Başbakan Davutoğlu beklenen master planı geçtiğimiz günlerde Mardin de açıkladı. Açıkladığı 10 madde arasında ise bana göre en önemli olanı; muhatap değişikliğine ilişkin madde.

Devlet, ipleri uluslararası güçlerin elinde bulunan HDP ve Kandil ile masaya oturmak istemiyor. Çünkü oturduğu masada iki taraflı hesaplar yapılmayacak; ‘dolaylı taraflar’ın da hesapları işin içine girecekti ve bunu çözüm sürecinde çok iyi tecrübe etti. Fakat vatandaş ile oturulacak olan masada ise başka taraflardan bahsetmek mümkün olmayacak. Hesaplar yapılırken, Suriye’nin Kuzeyinde bir Kürt devleti konuşulmayacak. Azez-Cerablus hattı mevzu bahis edilmeyecek. Kobane ve Uluslararası gizli anlaşmalara hiç girilmeyecek. Çünkü vatandaş kendi evini, kendi mahallesini ve kendi ülkesini düşünür. Vatandaş evrensel değildir; vatandaş millidir. Evrensel olan kurumlar ve örgütlerdir.

Kürt halkının önde gelenleri ve vatandaşlar sorunları ve isteklerini masada belirtecekler. Devlet de meşru ve haklı istekleri “devlet eliyle” kademe kademe gerçekleştirecek. Fakat akitleşmenin bu kadar basit yürümesi elbette biraz hayalcilik olur. Kandil ve HDP’nin işsiz kalmasına sebebiyet verecek olan bu durumu engellemek için ellerden gelen, artlara koyulmayacaktır. Ülkeyi gerekirse kaosa götürmekten şuanda da olduğu gibi çekinmeyeceklerdir.

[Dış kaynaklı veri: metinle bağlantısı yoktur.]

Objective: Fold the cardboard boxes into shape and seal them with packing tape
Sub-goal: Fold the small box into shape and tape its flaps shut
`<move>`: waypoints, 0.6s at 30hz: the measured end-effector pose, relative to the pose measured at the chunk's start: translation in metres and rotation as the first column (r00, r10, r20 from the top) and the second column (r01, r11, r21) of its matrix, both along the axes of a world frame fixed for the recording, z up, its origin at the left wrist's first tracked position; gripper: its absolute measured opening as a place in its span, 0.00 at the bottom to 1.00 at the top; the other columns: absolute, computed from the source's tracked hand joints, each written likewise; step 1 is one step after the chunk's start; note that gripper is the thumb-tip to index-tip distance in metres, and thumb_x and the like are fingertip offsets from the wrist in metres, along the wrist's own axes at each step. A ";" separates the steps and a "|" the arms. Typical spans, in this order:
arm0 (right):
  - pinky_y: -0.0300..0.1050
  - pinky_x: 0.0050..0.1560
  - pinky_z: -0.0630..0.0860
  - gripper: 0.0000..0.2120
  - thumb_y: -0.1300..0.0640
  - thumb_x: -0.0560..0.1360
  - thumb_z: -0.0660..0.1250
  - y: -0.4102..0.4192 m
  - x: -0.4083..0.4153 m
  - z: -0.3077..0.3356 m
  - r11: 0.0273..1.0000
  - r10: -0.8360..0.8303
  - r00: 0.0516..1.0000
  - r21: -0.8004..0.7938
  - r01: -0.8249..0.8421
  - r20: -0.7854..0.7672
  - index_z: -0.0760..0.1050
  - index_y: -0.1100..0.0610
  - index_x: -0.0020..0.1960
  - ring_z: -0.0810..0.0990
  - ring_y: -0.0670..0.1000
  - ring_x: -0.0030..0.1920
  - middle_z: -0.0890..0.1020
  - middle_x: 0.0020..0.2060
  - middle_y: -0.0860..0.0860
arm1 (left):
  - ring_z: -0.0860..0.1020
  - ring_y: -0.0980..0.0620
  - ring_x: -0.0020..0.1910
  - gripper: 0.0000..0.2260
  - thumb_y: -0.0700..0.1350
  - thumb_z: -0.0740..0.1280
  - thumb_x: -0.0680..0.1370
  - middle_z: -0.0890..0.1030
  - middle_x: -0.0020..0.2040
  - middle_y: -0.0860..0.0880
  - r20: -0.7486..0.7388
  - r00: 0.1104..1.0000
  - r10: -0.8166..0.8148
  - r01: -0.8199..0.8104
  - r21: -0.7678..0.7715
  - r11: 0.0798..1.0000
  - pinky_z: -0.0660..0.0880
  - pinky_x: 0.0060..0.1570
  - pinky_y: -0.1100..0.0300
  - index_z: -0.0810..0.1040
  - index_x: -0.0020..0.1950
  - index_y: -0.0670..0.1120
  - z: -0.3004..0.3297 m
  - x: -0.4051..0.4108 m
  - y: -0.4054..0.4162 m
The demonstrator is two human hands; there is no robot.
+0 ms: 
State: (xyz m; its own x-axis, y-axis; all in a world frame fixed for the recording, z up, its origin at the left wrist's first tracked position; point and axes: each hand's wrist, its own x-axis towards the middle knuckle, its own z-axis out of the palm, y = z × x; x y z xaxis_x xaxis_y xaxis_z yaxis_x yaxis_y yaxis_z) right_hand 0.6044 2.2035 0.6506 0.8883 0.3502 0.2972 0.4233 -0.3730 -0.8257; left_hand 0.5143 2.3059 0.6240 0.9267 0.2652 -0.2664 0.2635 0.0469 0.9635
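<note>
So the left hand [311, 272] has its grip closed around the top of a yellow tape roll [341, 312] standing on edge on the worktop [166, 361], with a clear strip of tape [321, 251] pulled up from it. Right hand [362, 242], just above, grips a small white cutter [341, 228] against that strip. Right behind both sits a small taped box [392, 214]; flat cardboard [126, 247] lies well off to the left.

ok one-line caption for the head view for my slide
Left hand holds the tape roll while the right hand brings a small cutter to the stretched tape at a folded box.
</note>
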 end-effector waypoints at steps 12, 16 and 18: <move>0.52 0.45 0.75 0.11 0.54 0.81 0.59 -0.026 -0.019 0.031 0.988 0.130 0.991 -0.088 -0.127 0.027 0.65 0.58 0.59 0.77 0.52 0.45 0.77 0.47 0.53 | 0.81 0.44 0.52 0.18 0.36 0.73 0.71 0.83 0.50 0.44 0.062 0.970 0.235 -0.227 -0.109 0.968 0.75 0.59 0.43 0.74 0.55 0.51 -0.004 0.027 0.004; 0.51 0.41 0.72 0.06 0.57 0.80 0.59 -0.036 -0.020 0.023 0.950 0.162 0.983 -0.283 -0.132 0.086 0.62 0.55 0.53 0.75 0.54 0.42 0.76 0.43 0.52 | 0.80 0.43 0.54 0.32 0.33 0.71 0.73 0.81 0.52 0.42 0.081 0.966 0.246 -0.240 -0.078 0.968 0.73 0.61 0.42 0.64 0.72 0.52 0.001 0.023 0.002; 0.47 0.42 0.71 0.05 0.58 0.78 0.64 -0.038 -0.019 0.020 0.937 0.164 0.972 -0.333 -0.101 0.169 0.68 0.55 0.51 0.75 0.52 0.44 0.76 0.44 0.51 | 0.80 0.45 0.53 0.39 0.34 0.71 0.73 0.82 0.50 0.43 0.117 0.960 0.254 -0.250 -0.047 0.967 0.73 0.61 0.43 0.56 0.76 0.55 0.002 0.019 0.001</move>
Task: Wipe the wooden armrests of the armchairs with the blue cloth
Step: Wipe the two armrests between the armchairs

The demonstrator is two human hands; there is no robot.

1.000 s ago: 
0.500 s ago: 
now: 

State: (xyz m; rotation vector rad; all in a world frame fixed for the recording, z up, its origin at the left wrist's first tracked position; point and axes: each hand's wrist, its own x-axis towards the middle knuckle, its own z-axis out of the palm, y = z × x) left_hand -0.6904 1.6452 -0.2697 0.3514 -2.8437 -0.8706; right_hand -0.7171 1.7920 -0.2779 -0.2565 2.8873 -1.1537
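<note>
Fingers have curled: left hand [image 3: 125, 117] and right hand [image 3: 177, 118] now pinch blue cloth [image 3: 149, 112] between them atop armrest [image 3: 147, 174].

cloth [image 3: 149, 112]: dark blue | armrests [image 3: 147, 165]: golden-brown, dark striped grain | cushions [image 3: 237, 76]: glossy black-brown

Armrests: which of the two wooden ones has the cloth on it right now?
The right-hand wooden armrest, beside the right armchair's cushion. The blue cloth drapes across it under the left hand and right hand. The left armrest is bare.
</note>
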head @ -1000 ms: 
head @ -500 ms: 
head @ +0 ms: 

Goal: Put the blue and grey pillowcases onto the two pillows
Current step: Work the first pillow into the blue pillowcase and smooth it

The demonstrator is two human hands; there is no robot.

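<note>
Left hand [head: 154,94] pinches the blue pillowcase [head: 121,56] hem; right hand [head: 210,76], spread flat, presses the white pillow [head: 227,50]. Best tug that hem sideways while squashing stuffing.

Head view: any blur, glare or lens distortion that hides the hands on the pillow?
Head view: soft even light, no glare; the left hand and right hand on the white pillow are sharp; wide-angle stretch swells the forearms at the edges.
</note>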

ABD ve Rusya gibi ülkeler, söz sahibi bir müttefikinin(Kandil ve HDP), etkisinin azalmaması için dışardan her türlü desteği verecektir elbet. Velhasıl bu “muhatap değişikliği” çok sancılara gebe gibi gözüküyor.

Aslında Davutoğlu, maddeyi açılarken “muhatabı değiştirmek”ten değil, “eski muhatabı yok saymak”tan bahsediyordu. Artık muhatap olarak halkın kendisi oturtulacaktı masaya.

Fakat Cengiz Çandar gibi, Ahmet Hakan gibi, Hasan Cemal gibi yazarlar, bu durumu “Muhatapsızlık” ve “Aynanın karşısında kendi kendine yapılan bir görüşme” olarak nitelendiriyorlar.

Birincisi: Halkı,muhatabiyet makamına layık görmemek ne kadar abes bir durum teşkil ediyorsa; demokraside doğrudanlığı yadırgamak da en az o kadar abes bir durum teşkil eder. Doğrudan temsilin, dolaylı temsile göre daha efdal olduğu yadırganamaz bir durumdur. Doğrudan temsilin uygulanma olanağının zor olması; dolaylı temsilin ortaya çıkmasının müsebbibi olmuştur. Fakat dolaylı temsilin uygulandığı bir ülkede, belli bir sorun için doğrudan temsile başvurulmasının ve bu temsilin meşru olmasının kabul edilmeyecek hiçbir tarafı yoktur. Hele ki bu yöntem; kamu düzeni ve ülke menfaatleri açısından gereklilik arz ediyorsa, söyleyecek bir şey kalmamıştır.

İkincisi: Devletin, bir sorunu görüşmek için karşısına aldığı “halk”ı, devletin karşısında ki bir “ayna” olarak göstermek, biz vatandaşları memnun edecek bir hareket olması gerekir. Soyut olan devlet kavramını, vatandaş ile aynı masaya oturan somut bir kişiye indirgiyoruz. Bu da bize demokrasinin gelebileceği son noktayı gösterir. “İLERİ DEMOKRASİ”…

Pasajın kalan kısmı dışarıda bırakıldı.